La Pampa: Intendente desmonta centro de Monitoreo y pone toda la responsabilidad al Ministerio de Seguridad y policía
El intendente local anunció que el municipio dejará de monitorear las 16 cámaras de vigilancia y las transferirá al Ministerio de Seguridad. Nuevo capítulo de su distanciamiento con el Gobierno provincial.
Lo que comenzó como un hecho delictivo común terminó de dinamitar la relación política entre la Intendencia de Lonquimay y el Ministerio de Seguridad de La Pampa.

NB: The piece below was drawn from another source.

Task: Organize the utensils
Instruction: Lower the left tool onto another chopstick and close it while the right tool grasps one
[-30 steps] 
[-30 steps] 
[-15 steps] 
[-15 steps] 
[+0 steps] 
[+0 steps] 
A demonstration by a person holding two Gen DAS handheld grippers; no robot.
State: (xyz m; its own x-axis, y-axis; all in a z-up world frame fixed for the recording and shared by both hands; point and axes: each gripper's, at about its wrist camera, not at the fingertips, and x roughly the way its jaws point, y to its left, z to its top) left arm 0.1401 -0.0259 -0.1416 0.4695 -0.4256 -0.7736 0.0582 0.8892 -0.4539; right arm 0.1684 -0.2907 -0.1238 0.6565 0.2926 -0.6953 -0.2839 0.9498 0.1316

El intendente Manuel "Manu" Feito anunció este sábado, de manera intempestiva, que el municipio dejará de mantener y monitorear las 16 cámaras de videovigilancia instaladas en la vía pública desde 2022.
La decisión se precipitó tras el robo de una motocicleta Honda Twister que, si bien fue recuperada poco después en Miguel Riglos, generó un fuerte cortocircuito operativo con la Policía local. Feito, quien viene marcando una distancia cada vez más pronunciada de la gestión del gobernador Sergio Ziliotto, utilizó sus redes sociales para dejar en claro su postura: "La seguridad pública es responsabilidad exclusiva del Ministerio de Seguridad y de la Policía de la provincia", sentenció.
Hasta ahora, la comuna de Lonquimay gestionaba su propio centro de monitoreo como una herramienta complementaria. Sin embargo, el jefe comunal ordenó que el sistema sea desmontado y que, de ahora en más, el personal municipal se limite únicamente a vigilar las dependencias del edificio municipal.
Aunque ayer compartieron un acto de entrega de viviendas en un clima de aparente cordialidad institucional, este movimiento de Feito expone la fragilidad de los lazos entre el Ejecutivo provincial y uno de los intendentes peronistas que ha decidido "sacar los pies del plato" en la interna partidaria.
El malestar de Feito radica, supuestamente, en la "falta de respuestas coordinadas ante la inseguridad". El hecho de que una moto robada en su localidad tuviera que ser hallada en un pueblo vecino habría sido el detonante de una situación de tensión acumulada con la fuerza policial.
En los próximos días se iniciarán las gestiones administrativas para que la infraestructura tecnológica pase a manos de la Provincia, que ahora deberá decidir si asume el costo y la logística del monitoreo en una localidad que, hasta hoy, se hacía cargo de su propia prevención visual.